Is e-filing a much better way to record your taxes?
Americans and the IRS might not agree on everything, but they are largely on the same page when it comes to e-filing individual income tax returns.
Nearly all individual income tax returns filed to the IRS are e-filed. E-filing is popular as it’s a win-win for taxpayers and the IRS.
And in return, you could find any refund you’re owed quicker, especially if you have it directly deposited to your bank account.
But what about safety? And can digital filing actually give you access to all of the forms you might need if you have a complex tax situation? Are there ever situations when you can not e-file? Let’s look at the advantages of e-filing, and whether it may be the best filing choice for your needs.
If you are thinking about e-filing, a Few of the advantages include:
- Quick confirmation your forms have been obtained: The IRS will affirm a tax filing has been received within one day of digital submission. For paper filers, the IRS does not send any acknowledgment that your forms have arrived .
Timely refunds: When you submit a paper filing, it can take six to eight months to be given a tax refund. With e-filing, you’ll get your money in three weeks or less. Choosing direct deposit may also accelerate the refund procedure.
Reduced chance of errors: In accordance with the IRS, there’s approximately a 1 percent error rate on e-filed returns, compared with a 20% speed of mistakes on paper filings. The IRS also provides more information on issues discovered on e-filed yields compared with paper returns.
Simple payment procedure: If you owe the IRS money, it is simpler to pay at your convenience if you e-file. You can submit returns early and pay later if needed, as long as you pay from the April 15 filing deadline. You also have the option to pay your balance by using the IRS Direct pay service from the checking or savings account, submitting a credit card through a payment processor for a fee, or paying by check or money order.
Digital storage of tax information: Submitting returns electronically means there is an electronic backup of your tax documents. So if something happens to your paperwork, then you’ll have an electronic backup.
The fantastic news: Most taxpayers do decide to e-file and get those benefits — and the process of doing so is simple.
- Use IRS Free File: If your adjusted gross income is $72,000 or not as you may have the ability to use the IRS Free File program.
- Free File Fillable Forms — If your income is more than $72,000 and you are comfortable doing your earnings without assistance, you can use Free File Fillable Forms from the IRS. The forms do the math for you and provide basic guidance. You can only do your federal return with all these kinds.
- Utilize an online tax preparation tax or service software: Tax prep software and online filing services are alternatives. These options are an easy way to complete and e-file your forms. Some software providers charge for their apps, Some are liberated. The program asks you simple questions about your life and finances to steer you through the completion of your forms.
- Get free, in-person tax aid: In most states, you can find volunteers to help prepare and e-file yields. But eligibility for free help is typically limited based on earnings, and a few services appeal to specific demographic groups. The IRS maintains a record of licensed providers, but be aware this option is very likely to be the most costly one.
Employing online tax preparation software is far and away the favored approach of most taxpayers. Actually, the IRS says it anticipated more than four in five tax returns to be filed through tax return prep program.
Is e-filing really secure?
While e-filing is convenient, you could worry about security — particularly with all these data breaches. But experts agree that this is not a problem that should deter you from e-filing.
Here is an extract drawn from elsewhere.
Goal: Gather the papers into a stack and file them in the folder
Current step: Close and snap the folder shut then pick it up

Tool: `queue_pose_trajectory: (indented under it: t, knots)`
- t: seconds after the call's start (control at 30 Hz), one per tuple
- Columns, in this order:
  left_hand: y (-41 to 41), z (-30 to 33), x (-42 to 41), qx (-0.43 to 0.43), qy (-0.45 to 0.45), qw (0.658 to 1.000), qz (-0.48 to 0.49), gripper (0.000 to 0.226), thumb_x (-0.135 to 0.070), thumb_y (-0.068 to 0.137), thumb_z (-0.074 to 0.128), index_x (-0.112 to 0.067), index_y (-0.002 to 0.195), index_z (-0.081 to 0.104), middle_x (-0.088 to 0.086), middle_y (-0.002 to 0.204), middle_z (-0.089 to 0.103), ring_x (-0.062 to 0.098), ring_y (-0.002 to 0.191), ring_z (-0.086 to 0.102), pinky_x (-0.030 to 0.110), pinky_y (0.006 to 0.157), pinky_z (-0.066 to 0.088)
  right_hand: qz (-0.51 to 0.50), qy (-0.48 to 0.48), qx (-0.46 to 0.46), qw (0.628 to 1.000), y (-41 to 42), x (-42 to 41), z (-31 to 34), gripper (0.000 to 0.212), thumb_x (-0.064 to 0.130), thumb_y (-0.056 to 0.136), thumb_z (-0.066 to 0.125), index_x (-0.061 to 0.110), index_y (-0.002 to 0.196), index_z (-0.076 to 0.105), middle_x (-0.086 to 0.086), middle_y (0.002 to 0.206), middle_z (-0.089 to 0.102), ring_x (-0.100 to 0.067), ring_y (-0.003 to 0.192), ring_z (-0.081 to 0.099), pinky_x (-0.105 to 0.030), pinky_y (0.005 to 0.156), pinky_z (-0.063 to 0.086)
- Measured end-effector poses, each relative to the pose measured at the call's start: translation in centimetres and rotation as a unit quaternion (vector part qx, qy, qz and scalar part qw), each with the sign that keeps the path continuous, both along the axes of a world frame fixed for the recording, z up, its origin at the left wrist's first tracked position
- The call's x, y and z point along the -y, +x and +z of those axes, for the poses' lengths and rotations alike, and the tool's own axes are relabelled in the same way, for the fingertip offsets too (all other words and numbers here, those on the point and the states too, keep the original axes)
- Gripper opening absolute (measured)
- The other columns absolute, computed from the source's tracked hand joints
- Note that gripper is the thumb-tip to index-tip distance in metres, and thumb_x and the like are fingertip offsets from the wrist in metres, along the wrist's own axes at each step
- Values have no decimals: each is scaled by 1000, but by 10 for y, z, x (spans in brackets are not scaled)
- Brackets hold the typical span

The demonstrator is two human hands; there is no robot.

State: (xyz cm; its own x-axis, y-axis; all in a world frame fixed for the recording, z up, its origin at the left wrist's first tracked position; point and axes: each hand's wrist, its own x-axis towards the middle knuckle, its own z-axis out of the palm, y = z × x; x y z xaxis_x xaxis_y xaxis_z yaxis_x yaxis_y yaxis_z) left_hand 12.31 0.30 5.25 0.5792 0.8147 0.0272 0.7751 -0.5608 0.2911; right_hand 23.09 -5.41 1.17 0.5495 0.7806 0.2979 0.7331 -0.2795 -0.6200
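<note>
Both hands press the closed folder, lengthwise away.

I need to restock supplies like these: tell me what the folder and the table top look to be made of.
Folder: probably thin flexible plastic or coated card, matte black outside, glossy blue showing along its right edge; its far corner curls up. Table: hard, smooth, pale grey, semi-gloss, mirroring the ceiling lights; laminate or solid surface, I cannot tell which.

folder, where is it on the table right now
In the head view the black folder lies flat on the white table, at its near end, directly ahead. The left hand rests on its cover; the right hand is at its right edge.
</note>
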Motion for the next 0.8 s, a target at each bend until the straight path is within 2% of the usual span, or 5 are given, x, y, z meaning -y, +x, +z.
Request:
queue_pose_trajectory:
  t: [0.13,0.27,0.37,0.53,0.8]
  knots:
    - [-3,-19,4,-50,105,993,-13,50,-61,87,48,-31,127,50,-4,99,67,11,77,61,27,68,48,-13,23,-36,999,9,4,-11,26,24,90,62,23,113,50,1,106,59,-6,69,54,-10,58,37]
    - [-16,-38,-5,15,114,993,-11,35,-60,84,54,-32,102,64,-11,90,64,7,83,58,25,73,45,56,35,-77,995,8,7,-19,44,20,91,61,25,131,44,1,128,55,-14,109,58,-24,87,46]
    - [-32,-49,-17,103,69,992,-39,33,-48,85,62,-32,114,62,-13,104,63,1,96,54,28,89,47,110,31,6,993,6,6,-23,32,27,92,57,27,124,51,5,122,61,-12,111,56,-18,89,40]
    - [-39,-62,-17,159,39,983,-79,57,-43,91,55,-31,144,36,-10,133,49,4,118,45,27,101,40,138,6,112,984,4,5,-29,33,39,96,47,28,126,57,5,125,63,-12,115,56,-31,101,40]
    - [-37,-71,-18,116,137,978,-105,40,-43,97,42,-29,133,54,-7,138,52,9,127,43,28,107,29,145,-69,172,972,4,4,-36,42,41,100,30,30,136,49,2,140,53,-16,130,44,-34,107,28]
“In actuality, it can be more secure than paper filing since you’re sending your personal information through an encrypted network as opposed to exposing your information in the mail.”
Dennis Chow, vice president of data security at SCIS Security, explains the IRS has put safety measures in place to keep your information secure. “Vendors typically utilize IRS particular APIs that need ab sessions,” Chow says. “All this is routed over TLS encrypted links .”
It is very important to use a trustworthy service to assist you file your taxes. Chow advises not to e-file on a public computer or use an internet connection which isn’t private.
For many taxpayers, it is sensible to e-file a yield since it’s the most convenient way to file your tax information to the IRS and it allows for timely refunds and easy payment choices. Just be certain that you use tax planning software from a trusted source, so that you may ensure the information you provide to transmit to the IRS will be kept secure.